6
Cybil found Charmeuse nearby, trembling at the storm, eyes rolling wildly with confusion; she had to lead her back by the reins, knowing that if she tried to mount her, the horse was likely to bolt.
At Harding Hall, Cybil went to her bedchamber and undressed, shucking her silks and pearls from her body, discarding them on the ground like peeled potato skins. Then she changed into her nightshift and wandered the Hall: attempting to take comfort, perchance, in its familiarity. But this night, the corridors and yawning windows of her childhood seemed cruel, not kind. In the Long Gallery, eight enormous windows greeted partly faded tapestries with a starlit gloom—the faces of Troilus and Criseyde changed from lovers to ghouls, grinning at each other with drooping woollen mouths. The windows looked out onto the gardens. Cybil peered into the dark at the empty aviary, its gates open and shuddering in the wind.
When Cybil had been small, she and her mother had often visited the aviary to see the brightly coloured birds her grandparents had purchased from abroad. Bess had even talked of purchasing a peacock from the East Indies, a bird she had described to a delighted younger Cybil as a mythical beast: a purple swan with a fan of eyes, the emperor of all creatures, God’s own hand upon the earth. But then Bess had become unwell, and the peacock was abandoned, and Cybil’s father had emptied the aviary of its songbirds to use them in his rituals.
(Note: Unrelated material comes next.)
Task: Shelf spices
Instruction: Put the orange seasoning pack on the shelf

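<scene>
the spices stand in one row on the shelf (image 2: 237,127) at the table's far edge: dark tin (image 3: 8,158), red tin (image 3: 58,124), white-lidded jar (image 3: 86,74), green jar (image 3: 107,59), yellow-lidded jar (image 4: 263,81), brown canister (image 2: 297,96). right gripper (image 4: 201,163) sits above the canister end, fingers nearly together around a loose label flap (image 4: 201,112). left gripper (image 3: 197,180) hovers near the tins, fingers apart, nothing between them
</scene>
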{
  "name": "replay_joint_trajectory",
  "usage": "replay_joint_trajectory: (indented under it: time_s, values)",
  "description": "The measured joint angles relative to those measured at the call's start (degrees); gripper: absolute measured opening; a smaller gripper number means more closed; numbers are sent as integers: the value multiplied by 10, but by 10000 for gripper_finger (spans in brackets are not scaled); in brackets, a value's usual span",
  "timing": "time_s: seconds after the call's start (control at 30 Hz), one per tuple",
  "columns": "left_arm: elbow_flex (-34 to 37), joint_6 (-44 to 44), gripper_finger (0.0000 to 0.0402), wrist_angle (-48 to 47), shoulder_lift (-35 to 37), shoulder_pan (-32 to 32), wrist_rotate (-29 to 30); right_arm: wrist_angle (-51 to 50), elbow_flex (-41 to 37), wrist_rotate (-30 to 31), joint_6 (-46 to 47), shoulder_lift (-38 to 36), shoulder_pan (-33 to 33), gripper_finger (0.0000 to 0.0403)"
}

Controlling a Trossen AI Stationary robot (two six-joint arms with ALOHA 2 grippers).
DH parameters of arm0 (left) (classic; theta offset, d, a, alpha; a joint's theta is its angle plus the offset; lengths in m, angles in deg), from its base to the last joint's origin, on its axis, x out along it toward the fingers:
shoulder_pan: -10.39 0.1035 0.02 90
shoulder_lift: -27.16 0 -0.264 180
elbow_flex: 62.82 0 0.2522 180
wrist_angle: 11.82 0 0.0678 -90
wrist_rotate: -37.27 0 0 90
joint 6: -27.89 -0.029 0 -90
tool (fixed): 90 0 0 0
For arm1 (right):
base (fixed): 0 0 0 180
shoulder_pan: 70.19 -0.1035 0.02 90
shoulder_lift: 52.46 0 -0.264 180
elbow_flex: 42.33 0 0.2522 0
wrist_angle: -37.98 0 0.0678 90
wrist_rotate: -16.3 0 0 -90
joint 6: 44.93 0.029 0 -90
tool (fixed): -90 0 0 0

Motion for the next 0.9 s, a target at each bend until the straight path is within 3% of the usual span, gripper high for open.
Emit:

She went to the aviary now, clutching a lantern. Behind the bars of the half-open gate, there was only darkness, the stink of rottingrushes and stagnant water. Then there was a flutter—a movement—and Cybil thought there might have been a bird within, after all. Then a great rush of shadows burst out, a half-shapeless mass of wings and whispering voices she could not understand. Cybil cowered, covering her head with her arms, dropping her lantern to the ground. The light went out. She waited there until she was certain the shadows were gone, and then, gasping and half blind, she stumbled back into the Hall.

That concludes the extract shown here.